Participants > Panelists > Wilks Jennifer M.

African Dreams and Diasporic Anonymity: Jessie Fauset's and Anita Reynolds's North African Meditations
Jennifer M. Wilks  1  
1 : University of Texas

This paper explores the sometimes competing, sometimes complementary representations of North Africa in the works of two early 20th-century African American women writers: Jessie Redmon Fauset's essay “Dark Algiers the White” (1925), published in Crisis magazine, and the Morocco chapter (set in 1931) of Anita Reynolds' posthumously published memoir American Cocktail: A “Colored Girl” in the World (2014). I am interested in how, for both writers, Algeria and Morocco function as idealized, interstitial spaces between Europe and (sub-Saharan) Africa—and away from the United States—and as concrete, particular sites with their own rich history and culture. The women's respective encounters in Algiers, Algeria, and Tangier, Morocco, lead each to experience a degree of what I call “diasporic anonymity,” which entails freedom from the constraints of bourgeois African American womanhood as well as local acceptance on levels not accessible to the white American and European women with whom they cross paths. The French-speaking Fauset, for example, is deemed safe to venture off the tourist path in Algiers because she is misread as a Martinican woman and, thus, part of the greater French colonial world to which Algeria also belongs.
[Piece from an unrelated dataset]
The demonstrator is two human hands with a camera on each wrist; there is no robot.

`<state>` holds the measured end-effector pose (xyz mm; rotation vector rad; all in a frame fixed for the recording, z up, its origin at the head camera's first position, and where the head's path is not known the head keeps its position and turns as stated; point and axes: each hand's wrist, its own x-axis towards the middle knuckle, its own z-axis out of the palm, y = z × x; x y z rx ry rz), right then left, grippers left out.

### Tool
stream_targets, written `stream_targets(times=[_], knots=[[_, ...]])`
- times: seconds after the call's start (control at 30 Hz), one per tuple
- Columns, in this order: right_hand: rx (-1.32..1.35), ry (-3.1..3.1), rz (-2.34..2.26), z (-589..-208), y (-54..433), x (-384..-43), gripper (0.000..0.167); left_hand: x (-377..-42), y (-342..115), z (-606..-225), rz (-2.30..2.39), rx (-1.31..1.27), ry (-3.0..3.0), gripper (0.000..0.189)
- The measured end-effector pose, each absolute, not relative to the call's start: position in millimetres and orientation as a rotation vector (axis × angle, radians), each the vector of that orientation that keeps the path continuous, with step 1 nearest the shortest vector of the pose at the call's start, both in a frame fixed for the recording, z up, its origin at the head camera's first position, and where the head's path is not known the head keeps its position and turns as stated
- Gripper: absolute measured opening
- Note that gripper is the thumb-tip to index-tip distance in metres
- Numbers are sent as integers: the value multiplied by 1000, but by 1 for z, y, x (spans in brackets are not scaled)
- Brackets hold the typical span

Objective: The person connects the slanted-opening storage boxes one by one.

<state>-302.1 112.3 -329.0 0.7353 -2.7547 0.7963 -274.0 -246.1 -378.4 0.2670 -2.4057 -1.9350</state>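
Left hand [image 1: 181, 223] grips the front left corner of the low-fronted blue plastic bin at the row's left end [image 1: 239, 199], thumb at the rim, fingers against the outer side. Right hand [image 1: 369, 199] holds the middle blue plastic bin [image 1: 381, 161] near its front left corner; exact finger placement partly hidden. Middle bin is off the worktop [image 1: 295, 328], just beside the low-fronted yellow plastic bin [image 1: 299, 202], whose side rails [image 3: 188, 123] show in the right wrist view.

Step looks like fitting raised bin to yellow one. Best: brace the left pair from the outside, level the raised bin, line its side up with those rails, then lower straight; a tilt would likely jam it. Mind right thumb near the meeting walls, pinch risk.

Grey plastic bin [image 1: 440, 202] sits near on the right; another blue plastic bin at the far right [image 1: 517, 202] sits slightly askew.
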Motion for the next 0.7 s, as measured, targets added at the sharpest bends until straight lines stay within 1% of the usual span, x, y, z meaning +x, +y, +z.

Although culturally and geographically incorrect, this diasporic recognition recasts black womanhood as a portable, mutable construct rather than a fixed, confined identity; it also reveals the class and color privilege behind such border crossing: despite their vastly different lifestyles, both Fauset and Reynolds, the New Negro Woman and the American Cocktail, were French-speaking, lighter-skinned, and middle class. The paper will conclude by considering how Fauset and Reynolds suggest or actively reflect on their privilege through depictions of their interactions with African women and observations about Algerian and Moroccan gender relations.